Trading-in a car involves more processes than selling your car for cash. Research should therefore be #1 on your to do list, before trading in your car. In fact, doing research first will also help you get to know your rights and responsibilities when trading in your car. Hence, allowing for a smooth car trade-in experience and avoid potential hassles of expensive courts.

Luckily, if you are trading-in your car, it means that you will be visiting various dealerships. But why luckily? Well, simply because selling your used car privately or selling your second hand car on auction, means that you will receive less legal protection from the law.
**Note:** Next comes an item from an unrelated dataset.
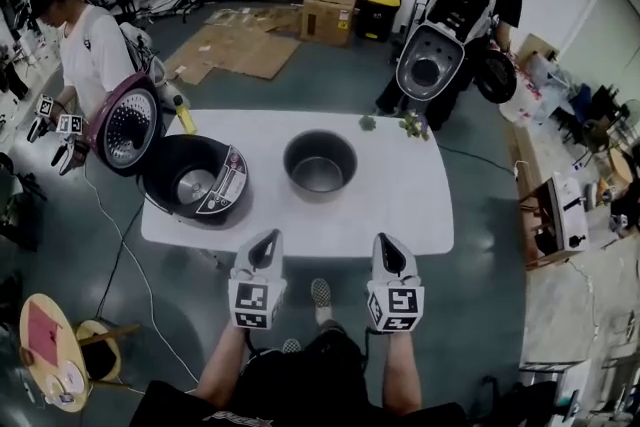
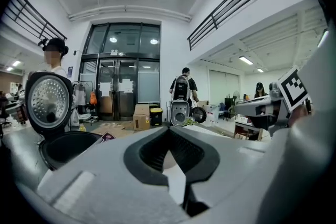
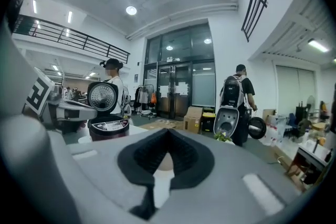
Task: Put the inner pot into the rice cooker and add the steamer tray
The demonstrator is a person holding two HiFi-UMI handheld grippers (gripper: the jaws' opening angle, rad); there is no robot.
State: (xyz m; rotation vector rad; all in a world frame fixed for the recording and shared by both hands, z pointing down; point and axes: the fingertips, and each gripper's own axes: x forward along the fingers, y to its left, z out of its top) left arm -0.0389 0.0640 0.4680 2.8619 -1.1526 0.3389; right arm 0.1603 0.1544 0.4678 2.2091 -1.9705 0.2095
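My left tool (image 1: pixel 268 237) and right tool (image 1: pixel 383 240) hover clenched, empty, over the counter's (image 1: pixel 410 205) near edge; the inner pot (image 1: pixel 320 165) sits mid-counter beyond them.

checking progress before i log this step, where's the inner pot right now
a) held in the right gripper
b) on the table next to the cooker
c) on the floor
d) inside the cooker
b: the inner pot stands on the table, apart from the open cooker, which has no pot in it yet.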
Following the route towards a dealership is safe, as you can expect maximum legal protection with the least risk; however, be weary of the common scams, fraud and ripping-off schemes that some dealers may put you through. In this case, knowing your rights when trading in a car is therefore vital to afford these car trade-in risks.

CarZar lends a gear and steers you into discovering your car trade-in rights, under the Consumer Rights Act.

Implemented in October 2015, a Section in the Consumer Rights Act covers new and used cars from dealerships, as well as motor vehicle maintenance, servicing and repairs. The Consumer Rights Act lays its foundations on good ‘quality’, ‘fit for purpose’ and ‘as described’.

In the case of ‘satisfactory quality’, all cars should be in a reasonably acceptable condition, while taking into account the car’s make, description, age, mileage, value, history, safety and durability. Dealers are also not held responsible for wear-and-tear, in the case where the car has broken down or a fault emerged.

When trading-in your for a new one, you have the right to be able to use the ‘new’ car purchased, for the purpose it was bought for and for the purpose you told the dealer about, or as advertised. If the car develops a fault, you are entitled to reject the car within 30-days. If you become aware of the fault only after the 30-day period but before 6-months, you have the right to demand a refund, replacement or repair.

When trading-in a car, dealers have to conform to the requirements stipulated in the 2008 Consumer Protection from Unfair Trading Regulations.

The Consumer Protection from Unfair Trading Regulations, bans dealerships from practicing unfair business strategies, such as:

  1. Providing false information.
  2. Not disclosing or hiding relevant information about the car.
  3. Acting aggressively by using increased-pressure selling techniques.
  4. No acting according to the reasonably accepted expectations.
  5. Falsely claiming:
  • To be a Code of Practice signatory or authorised by a public/private body.
  • A vehicle will be available for a limited time to elicit immediate buying decisions.

The best thing to do if the car you traded-in for is not of satisfactory quality, is ask for legal advice with the right questions and have agreements made in writing. This may include:

  • Modifications, accident and repair history of the car.
  • Dealer mechanical, history and mileage checks.
  • The dealership’s status as a Code of Practice and customer disputes process.
  • The amount of owners the car has had.

The above information is simply a guide and does not change any laws, rules and regulations, as stipulated in the South African Consumer Rights Act or Consumer Protection from Unfair Trading Regulations.